Water and mow at 3.5 or 4 inch.


----------



## j4c11 (Apr 30, 2017)

Budstl said:


> Water and mow at 3.5 or 4 inch.


What's your take on summer watering? Deep and infrequent or frequent doses of smaller amounts of water?


----------



## ericgautier (Apr 22, 2017)

Last year I did ok doing the following:


PGR (every 3 weeks)

Serenade every 10-14 days *more often if needed

Gradually increased mowing height to 3.5"

Water *when needed

I try to keep it simple. :thumbup:


----------



## j4c11 (Apr 30, 2017)

ericgautier said:


> Last year I did ok doing the following:
> 
> 
> PGR (every 3 weeks)
> ...


How did the Serenade do for you?

I did full doses of PGR every 3 weeks as well last year. This year I'm doing half doses every 2 weeks. It seems to work better and I'm getting 30% longer coverage with the same amount of PGR.


----------



## ericgautier (Apr 22, 2017)

j4c11 said:


> How did the Serenade do for you?
> 
> I did full doses of PGR every 3 weeks as well last year. This year I'm doing half doses every 2 weeks. It seems to work better and I'm getting 30% longer coverage with the same amount of PGR.


I have been using Serenade only for the past 2-3 years in the backyard reno and I like it a lot. I haven't seen any issues. You have to be religious though and spray every 10-14 days. I use about 4oz/k. We'll see how well Serenade does on the front/sides mono this year. I'll report back later to see if I need to add Companion or not.

1/2 doses of PGR every 2 weeks is not a bad idea. Got me thinking... :mrgreen:


----------



## GrassDaddy (Mar 21, 2017)

Good to know RE the serenade. I need to start marking it on my journal then. Granted it hasn't been humid yet but I want to get that started now before I have issues!


----------



## Budstl (Apr 19, 2017)

J4c11 i just got irragation installed and the company that did it has the controller set up to water 3 times a week at 20 mins per zone. Sides of house are set differently. Seems like everyone says deep infrequent water is the best. So this year for me I'll play around with the system. I'm in st louis so our summers are usually hot and humid.


----------



## j4c11 (Apr 30, 2017)

Budstl said:


> J4c11 i just got irragation installed and the company that did it has the controller set up to water 3 times a week at 20 mins per zone. Sides of house are set differently. Seems like everyone says deep infrequent water is the best. So this year for me I'll play around with the system. I'm in st louis so our summers are usually hot and humid.

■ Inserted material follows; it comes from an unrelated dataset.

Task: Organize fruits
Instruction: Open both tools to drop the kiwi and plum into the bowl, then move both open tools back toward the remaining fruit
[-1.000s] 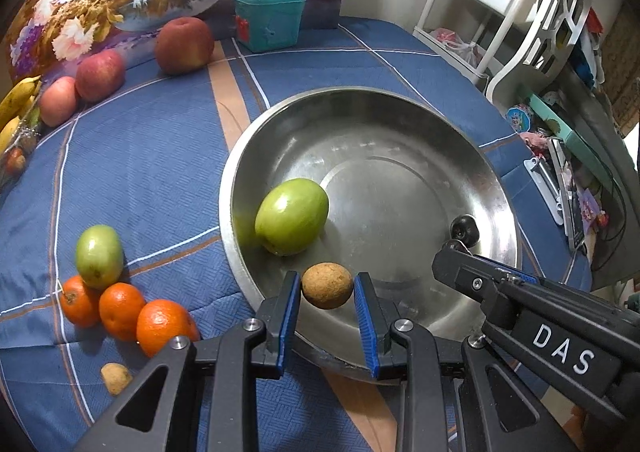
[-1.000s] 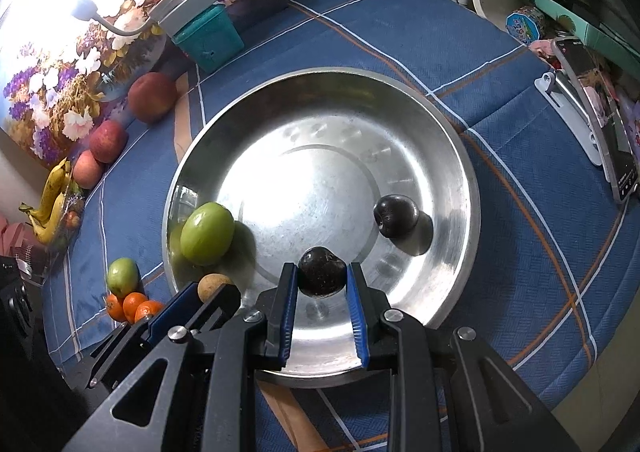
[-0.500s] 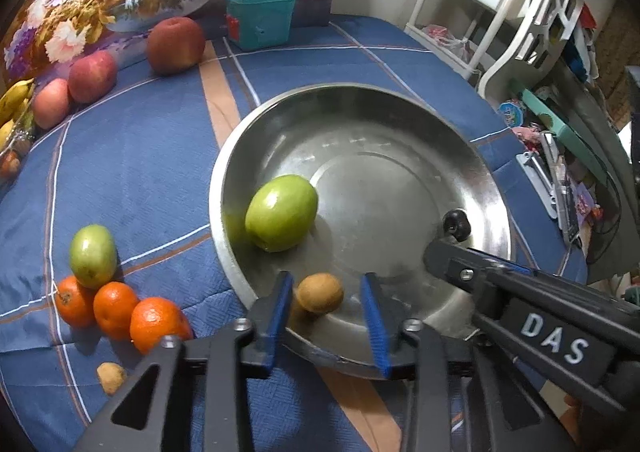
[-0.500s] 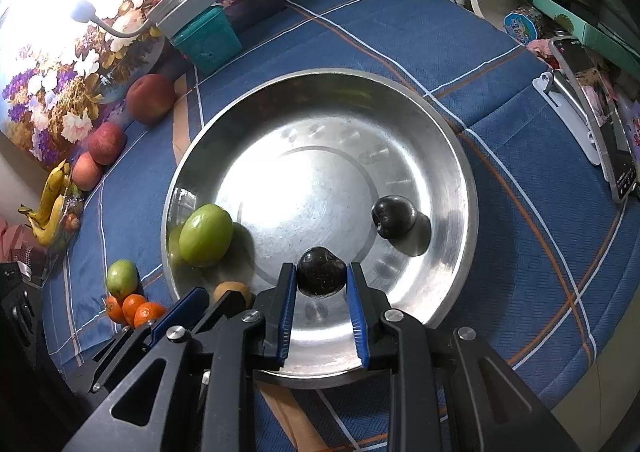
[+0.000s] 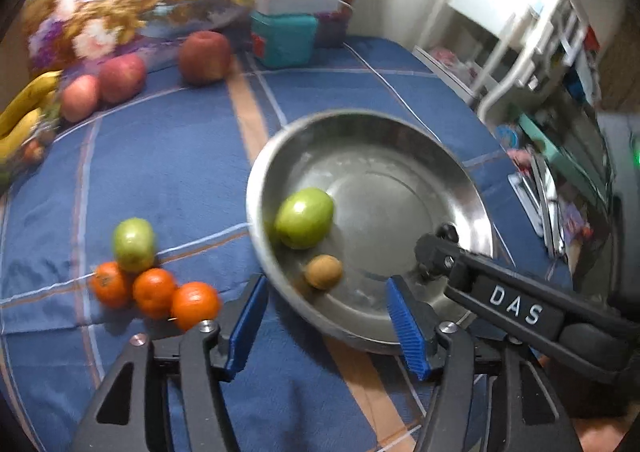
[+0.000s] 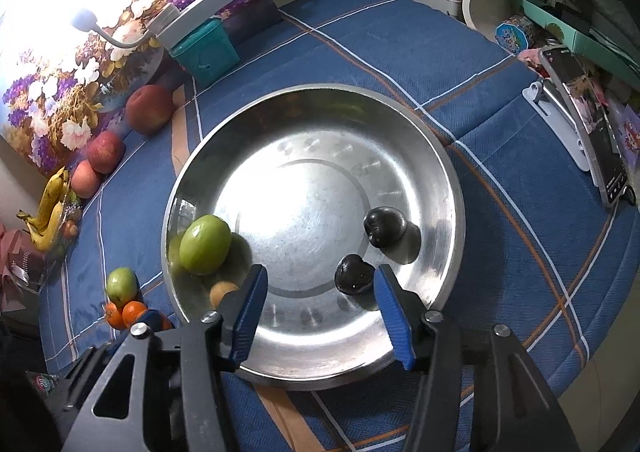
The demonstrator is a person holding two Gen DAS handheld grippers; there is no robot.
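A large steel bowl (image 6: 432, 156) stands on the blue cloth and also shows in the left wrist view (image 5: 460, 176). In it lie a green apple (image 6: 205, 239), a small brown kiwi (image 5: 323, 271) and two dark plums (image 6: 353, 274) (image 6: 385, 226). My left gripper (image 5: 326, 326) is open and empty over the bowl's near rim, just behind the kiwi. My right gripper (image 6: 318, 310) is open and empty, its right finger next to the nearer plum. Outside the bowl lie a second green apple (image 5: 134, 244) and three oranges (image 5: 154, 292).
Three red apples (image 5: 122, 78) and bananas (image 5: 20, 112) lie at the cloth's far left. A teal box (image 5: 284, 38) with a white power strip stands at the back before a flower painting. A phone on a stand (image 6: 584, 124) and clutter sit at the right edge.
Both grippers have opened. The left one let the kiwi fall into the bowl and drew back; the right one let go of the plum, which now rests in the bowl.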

That's a lot of watering, keep an eye out for fungus.


----------



## Budstl (Apr 19, 2017)

Will do. I was thinking that. I might need to get some irragation gauges and see how much is being put out in each zone. I do a final walk through on monday with the guy, so I'll be asking some questions.


----------



## j4c11 (Apr 30, 2017)

It's about to hit the fan. 92 degrees today on my thermometer, 90 yesterday, no significant precipitation in about a week, no rain in the forecast until Thursday(and they normally get that wrong), and low 90s through next week. Time to drag out the hoses. So far, I'm not noticing any significant difference in drought/heat resistance with KBG, it's taking it just about as well as the fescue did last year. We'll see as summer progresses. The one thing I have with bluegrass that I didn't have with fescue is hope, even if it goes brown I have more confidence that it will either recover or fill in when it cools off.


----------



## j4c11 (Apr 30, 2017)

How's everyone holding up? We're up for another 5 days in the 90s with no rain in sight. Lawns around me starting to crumble, even crabgrass ones.


----------



## g-man (Jun 15, 2017)

We are having a pretty good summer. Another rain today. Currently at 0.8in since 5am and it is still raining. Last Friday we had 2in.


----------



## GrassDaddy (Mar 21, 2017)

Well you can tell who waters their lawn and who doesn't. Thankfully we are getting 1-2 inches of free water today!


----------



## Miller_Low_Life (Apr 12, 2017)

The lawn has held up amazingly this year. This next week will test it though. 5 straight days in the upper 90's. Gave it a good soak this weekend and will reassess next weekend. No rain in the forecast for awhile.


----------



## socopithy (Jul 12, 2017)

Thought I'd bump this thread up since j4c has been helping me identify my own bit of harsh-summer browning on fescue.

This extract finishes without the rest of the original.